Le scandale absolu, auquel Emmanuel Macron n’est absolument pas étranger, est que les négociations censées porter sur la guerre entre les États-Unis et l’Iran ont, lors de la phase d’hier, porté sur le Liban.
C’est ce que voulaient les mollahs.
C’est ce que demandait Macron.
C’est ce que Trump a concédé.
Et ce, au mépris total du gouvernement libanais et du peuple libanais.
Macron, qui a coalisé plusieurs pays arabes contre un dialogue direct entre Israël et le Liban, a en réalité, une fois de plus, épargné le Hezbollah. Il lui a redonné de la force et a contribué à faire en sorte que les discussions s’ouvrent sur ce sujet, comme si Israël était à l’origine du problème.
Il épargne le Hezbollah, qui a gangrené le sud du Liban de tunnels, de missiles et de stocks d’armes. Macron épargne ce mouvement depuis des années. Il ne lui a jamais sérieusement demandé de respecter les résolutions de l’ONU. Si celles-ci avaient été appliquées, aucune guerre n’aurait éclaté et le Liban ne serait pas dans l’état où il se trouve aujourd’hui.
Au lieu de travailler au désarmement du Hezbollah et d’aider le Liban à recouvrer sa souveraineté, la diplomatie de Macron a constamment cherché à préserver le principal relais des mollahs iraniens dans la région.

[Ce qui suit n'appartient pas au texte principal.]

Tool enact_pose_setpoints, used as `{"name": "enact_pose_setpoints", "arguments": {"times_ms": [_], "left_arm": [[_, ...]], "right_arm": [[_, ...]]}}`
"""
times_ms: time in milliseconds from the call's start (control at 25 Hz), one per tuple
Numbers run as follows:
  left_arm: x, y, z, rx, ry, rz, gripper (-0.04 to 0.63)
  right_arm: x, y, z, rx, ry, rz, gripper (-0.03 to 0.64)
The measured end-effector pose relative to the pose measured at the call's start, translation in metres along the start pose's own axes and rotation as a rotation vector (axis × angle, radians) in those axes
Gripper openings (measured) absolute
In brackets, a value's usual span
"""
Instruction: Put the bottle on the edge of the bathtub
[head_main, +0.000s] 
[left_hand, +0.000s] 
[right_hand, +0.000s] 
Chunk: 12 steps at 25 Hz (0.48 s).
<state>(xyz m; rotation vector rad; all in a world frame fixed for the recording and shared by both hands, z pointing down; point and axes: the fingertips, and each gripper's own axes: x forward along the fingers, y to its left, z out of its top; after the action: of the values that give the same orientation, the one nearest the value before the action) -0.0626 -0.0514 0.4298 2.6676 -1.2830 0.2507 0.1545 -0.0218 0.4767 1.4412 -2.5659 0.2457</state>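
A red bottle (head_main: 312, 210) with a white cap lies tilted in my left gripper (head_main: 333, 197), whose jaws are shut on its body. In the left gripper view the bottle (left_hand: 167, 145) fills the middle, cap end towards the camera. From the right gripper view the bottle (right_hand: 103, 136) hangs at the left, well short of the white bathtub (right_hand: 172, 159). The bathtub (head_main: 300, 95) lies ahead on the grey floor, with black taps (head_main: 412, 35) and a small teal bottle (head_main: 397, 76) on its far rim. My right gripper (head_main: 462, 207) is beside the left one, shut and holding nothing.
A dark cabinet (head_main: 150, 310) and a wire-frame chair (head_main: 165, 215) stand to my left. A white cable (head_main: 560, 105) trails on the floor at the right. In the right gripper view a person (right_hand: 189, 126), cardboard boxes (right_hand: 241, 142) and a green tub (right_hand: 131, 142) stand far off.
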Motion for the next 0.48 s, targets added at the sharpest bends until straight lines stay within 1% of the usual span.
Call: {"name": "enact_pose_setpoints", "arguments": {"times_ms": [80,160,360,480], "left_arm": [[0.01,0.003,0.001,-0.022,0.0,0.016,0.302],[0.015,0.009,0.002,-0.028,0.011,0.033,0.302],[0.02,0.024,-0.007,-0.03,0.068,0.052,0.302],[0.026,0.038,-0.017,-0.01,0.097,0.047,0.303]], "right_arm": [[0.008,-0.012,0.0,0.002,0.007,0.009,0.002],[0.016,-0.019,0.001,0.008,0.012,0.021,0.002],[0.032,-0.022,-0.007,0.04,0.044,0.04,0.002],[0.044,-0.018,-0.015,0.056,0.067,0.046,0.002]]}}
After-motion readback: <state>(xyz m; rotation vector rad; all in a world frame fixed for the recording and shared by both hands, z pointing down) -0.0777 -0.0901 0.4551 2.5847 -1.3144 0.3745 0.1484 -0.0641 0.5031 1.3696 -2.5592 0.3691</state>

La scène de Versailles est ahurissante. Le VRP Macron semblait satisfait de sa manœuvre, j’allais dire son infecte ruse : faire signer cet accord chez lui. Tout son lobbying, inspiré par son ami qatari, a porté ses fruits. Les discussions devaient d’abord porter sur Israël et le Liban avant même d’aborder la guerre elle-même.
Macron a, une fois encore, bradé le Liban aux mollahs.
A-t-il agi par réflexe post-colonial, comme si le Liban ne pouvait pas choisir avec qui discuter de ses problèmes ? Par calcul diplomatique ? Ou pour d’autres intérêts que nous découvrirons peut-être un jour?
Que le Liban dialogue avec Israël semble être le pire des affronts faits à ce président réellement nuisible, efficace dans la nuisance. Incompétent pour trouver de véritables solutions.
Il reste onze mois à cette présidence honteuse pour la France.
J’espère que celui qui lui succédera mettra enfin un terme à cette déchéance.